Sunday, January 06, 2008

Virtude e Prazer

A virtude é algo de alto, de sublime, de majestoso, de invencível, de ininterrupto: o prazer algo de baixo, de servil, de frágil, de louco, cujo lugar de parada e cujo domícilio são os prostíbulos e tavernas.

Encontrarás a virtude no templo, no fórum, na cúria, em pé ante os muros, coberta de pó, cozida pelo sol, com as mãos calosas; o prazer o encontrarás freqüentemente, escondido e na procura das trevas, ao redor dos banhos, nos meio de esquentamento e nos lugares que têm medo das guardas, fraco, enervado, banhado de vinho e de perfume, pálido, mascarado e coberto de pomadas.

O sumo bem é imortal, não vem menos, ignora a saciedade e o remorso: uma mente reta não volta para trás, não odeia nunca a si mesma e não muda nada na sua vida, que é a melhor; o prazer ao invés cessa, exatamente quanto goza em demasia, e não tem muito espaço: por isso se vai logo, vem o enjôo e se enfraquece depois do impulso.

Não pode nunca haver nada estável no que, por sua natureza, está em contínuo movimento, assim não se pode encontrar alguma consistência em tudo que vem e vai, rapidamente, e se consome no próprio uso; porque, isso que está assim estruturado alcança, enfim, a meta quando vem menos e, no instante mesmo, no qual começa, já haverá começado a exaurir-se.

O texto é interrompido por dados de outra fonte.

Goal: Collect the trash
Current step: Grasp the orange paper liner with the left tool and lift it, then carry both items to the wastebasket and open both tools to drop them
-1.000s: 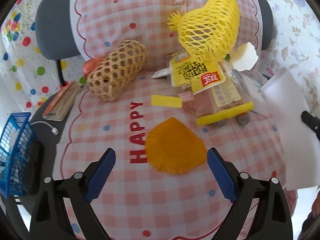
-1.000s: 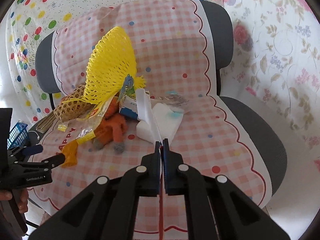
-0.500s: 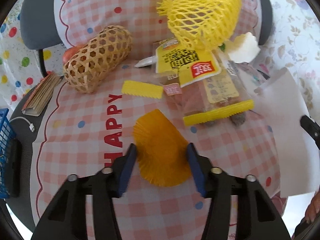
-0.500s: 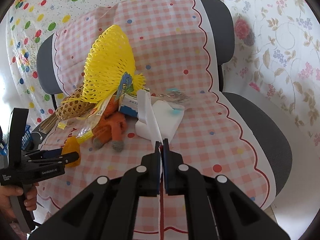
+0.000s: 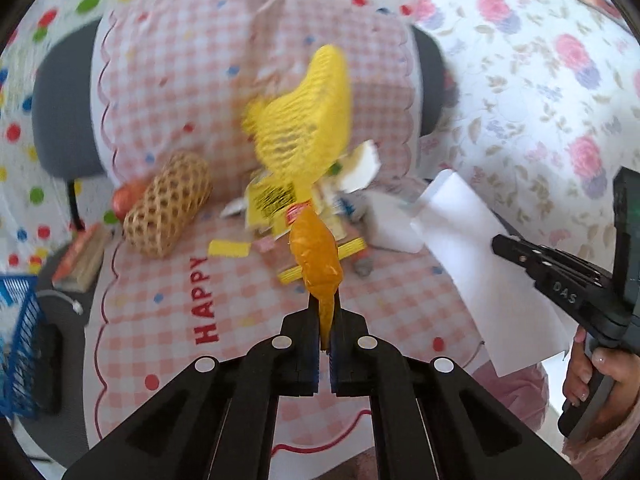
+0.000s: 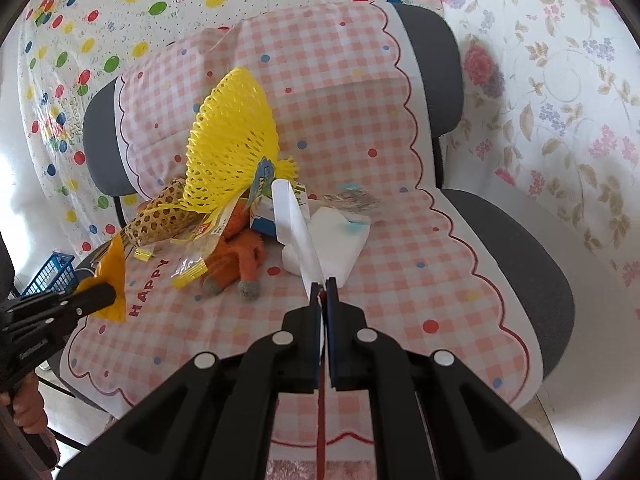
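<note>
- The left tongs [image 5: 325, 320] have just been closing and now pinch the orange paper cup liner [image 5: 316, 256], squashed flat between the pads and lifted clear of the chair seat [image 6: 400, 280], over its left front part near the red word HAPPY [image 5: 206, 300].
- Seen from the right wrist, the same liner [image 6: 112, 276] sticks up from the left tongs [image 6: 110, 294] above the seat's left edge.
- The right tongs [image 6: 323, 286] are pressed together on a white sheet of paper [image 6: 296, 236], which stands up edge-on from the tips, over the middle of the seat.
- In the left wrist view that paper [image 5: 480, 256] hangs broad and flat from the right tongs [image 5: 498, 245], out past the seat's right edge; a hand [image 5: 592, 376] grips the handle.
- More trash lies at the back of the seat, against the backrest: a yellow foam net [image 6: 232, 148], a woven bamboo tube [image 6: 160, 216], yellow snack wrappers [image 5: 276, 200], an orange plush toy [image 6: 236, 248] and a white napkin [image 6: 340, 240].
- A pink checked cloth [image 6: 440, 300] covers the seat and backrest.
- A blue basket [image 5: 20, 344] sits beyond the seat's left edge.
</note>
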A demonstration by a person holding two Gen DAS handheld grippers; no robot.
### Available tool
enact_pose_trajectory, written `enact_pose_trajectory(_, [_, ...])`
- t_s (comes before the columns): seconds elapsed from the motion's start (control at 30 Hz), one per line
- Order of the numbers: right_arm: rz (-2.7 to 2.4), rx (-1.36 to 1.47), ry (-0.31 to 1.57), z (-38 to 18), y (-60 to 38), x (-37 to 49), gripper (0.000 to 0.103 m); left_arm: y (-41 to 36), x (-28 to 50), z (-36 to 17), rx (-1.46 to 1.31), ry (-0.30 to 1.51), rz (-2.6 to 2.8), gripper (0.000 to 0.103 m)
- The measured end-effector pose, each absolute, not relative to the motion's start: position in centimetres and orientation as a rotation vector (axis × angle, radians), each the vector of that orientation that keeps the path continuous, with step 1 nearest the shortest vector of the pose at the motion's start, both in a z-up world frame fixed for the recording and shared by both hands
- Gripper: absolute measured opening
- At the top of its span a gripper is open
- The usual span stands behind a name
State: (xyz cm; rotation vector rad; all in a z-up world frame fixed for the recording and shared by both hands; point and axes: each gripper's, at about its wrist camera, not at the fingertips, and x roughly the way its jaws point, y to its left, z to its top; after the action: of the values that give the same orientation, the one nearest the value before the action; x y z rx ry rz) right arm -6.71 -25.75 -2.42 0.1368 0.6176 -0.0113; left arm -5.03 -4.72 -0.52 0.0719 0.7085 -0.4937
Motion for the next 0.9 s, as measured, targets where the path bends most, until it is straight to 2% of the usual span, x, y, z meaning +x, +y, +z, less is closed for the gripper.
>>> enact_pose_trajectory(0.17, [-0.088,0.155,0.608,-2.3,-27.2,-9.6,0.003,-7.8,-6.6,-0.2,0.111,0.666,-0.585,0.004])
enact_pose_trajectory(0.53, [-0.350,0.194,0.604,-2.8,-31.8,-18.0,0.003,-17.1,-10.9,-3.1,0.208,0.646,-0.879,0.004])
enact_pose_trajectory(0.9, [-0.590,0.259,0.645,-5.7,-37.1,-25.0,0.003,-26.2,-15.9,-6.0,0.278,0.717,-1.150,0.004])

Em primeiro lugar, não é para obter prazer que se busca a virtude: ela também procura o mesmo, mas não é este o seu corpo principal, embora olhando para o outro lado, a consiga. O prazer não é a recompensa, nem a causa da virtude, mas um acréscimo, não é também aceito porque alegra, mas se é aceito, alegra da mesma forma.

O sumo bem não sente a necessidade de algo mais. Tu perguntas o que eu procuro obter da virtude? A própria virtude. Nada há, de fato, melhor, ela é por si mesma a recompensa. Eu sustento que ninguém tem condições de viver, agradavelmente, se, ao mesmo tempo não vive, também, de modo honesto! E afirmo com absoluta clareza que se pode obter aquela vida que defino agradável somente pela virtude.

Mas quem a ignora, não é tolo o suficiente para afundar-se nos prazeres perversos? Entre os primeiros, a arrogância, a presunção e a soberba, que os fazem sentir superiores aos outros. Depois o amor cego e excessivo pelos próprios bens, o gozo sem medida e a exultação exagerada por coisas pueris e inúteis. Por fim, a dureza e o desprezo que se compraz em ofender, a inércia e a moleza de um ânimo fraco que dorme sobre si mesmo.

A virtude afasta tudo isso, puxa as orelhas aos prazeres e os valida antes de acolhê-los; não dá tanta importância àqueles que aceita, todavia faz um uso cauteloso e se compraz em praticá-los, não de gozá-los. E a temperança, desde o momento que reduz os prazeres, é talvez uma ofensa feita aos direitos do sumo bem?

Tu abraças o prazer, eu os ponho freio; tu gozas o prazer, eu me sirvo dele; tu o consideras sumo bem, eu nem um bem; tu fazes tudo pelo prazer, eu nada.